TASK PROMPT: Each line below from the one containing "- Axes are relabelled" through the one containing "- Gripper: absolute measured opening" should be output exactly as it stands, and no other line should appear.
☆ ☆ ☆ ☆ ☆
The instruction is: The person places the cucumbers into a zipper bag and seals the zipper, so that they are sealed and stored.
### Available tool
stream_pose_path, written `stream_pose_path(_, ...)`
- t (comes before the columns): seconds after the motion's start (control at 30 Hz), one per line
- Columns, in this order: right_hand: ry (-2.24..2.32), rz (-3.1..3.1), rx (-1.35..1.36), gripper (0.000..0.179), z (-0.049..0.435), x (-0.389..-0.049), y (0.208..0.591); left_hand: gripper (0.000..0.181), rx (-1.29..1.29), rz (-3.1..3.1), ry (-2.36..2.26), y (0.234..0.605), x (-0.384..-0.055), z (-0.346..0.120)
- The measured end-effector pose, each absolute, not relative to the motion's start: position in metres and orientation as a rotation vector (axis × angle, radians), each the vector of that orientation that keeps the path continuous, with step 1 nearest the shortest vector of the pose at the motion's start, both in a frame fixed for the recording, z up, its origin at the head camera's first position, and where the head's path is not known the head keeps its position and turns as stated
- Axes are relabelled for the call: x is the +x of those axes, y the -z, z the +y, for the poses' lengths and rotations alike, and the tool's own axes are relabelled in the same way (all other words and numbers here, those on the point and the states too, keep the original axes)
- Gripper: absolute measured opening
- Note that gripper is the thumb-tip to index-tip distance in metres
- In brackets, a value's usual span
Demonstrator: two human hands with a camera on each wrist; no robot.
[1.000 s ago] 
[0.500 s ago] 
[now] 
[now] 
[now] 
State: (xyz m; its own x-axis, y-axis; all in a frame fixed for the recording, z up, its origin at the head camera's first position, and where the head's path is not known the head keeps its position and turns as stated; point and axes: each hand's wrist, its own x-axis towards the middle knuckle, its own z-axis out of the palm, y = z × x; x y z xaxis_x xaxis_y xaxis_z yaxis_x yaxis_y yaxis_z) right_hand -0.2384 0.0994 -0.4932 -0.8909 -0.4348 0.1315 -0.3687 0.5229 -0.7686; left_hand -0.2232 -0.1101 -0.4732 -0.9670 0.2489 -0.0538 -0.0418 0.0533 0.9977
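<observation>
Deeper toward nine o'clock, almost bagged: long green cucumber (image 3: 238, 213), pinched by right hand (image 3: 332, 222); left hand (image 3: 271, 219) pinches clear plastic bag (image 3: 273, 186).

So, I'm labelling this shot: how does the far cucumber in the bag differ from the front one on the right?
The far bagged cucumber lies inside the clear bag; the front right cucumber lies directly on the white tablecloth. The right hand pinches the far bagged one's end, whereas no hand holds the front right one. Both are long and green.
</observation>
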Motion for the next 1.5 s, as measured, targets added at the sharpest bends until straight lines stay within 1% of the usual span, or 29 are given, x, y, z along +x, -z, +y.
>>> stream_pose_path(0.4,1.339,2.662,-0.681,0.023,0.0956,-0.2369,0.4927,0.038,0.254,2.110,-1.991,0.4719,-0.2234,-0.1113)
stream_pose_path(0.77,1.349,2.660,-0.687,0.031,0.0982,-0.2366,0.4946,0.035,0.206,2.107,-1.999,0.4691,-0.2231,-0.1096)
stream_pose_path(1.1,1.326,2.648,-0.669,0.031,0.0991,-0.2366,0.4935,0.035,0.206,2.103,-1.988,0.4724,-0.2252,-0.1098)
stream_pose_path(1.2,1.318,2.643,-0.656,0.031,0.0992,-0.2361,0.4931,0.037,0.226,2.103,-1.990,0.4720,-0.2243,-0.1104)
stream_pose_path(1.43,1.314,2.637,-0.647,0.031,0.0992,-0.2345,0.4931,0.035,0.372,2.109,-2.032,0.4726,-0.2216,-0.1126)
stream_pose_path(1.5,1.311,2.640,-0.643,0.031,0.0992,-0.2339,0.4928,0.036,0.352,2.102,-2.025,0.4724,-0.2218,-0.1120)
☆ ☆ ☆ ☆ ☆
OUTPUT BELOW:
- Axes are relabelled for the call: x is the +x of those axes, y the -z, z the +y, for the poses' lengths and rotations alike, and the tool's own axes are relabelled in the same way (all other words and numbers here, those on the point and the states too, keep the original axes)
- Gripper: absolute measured opening

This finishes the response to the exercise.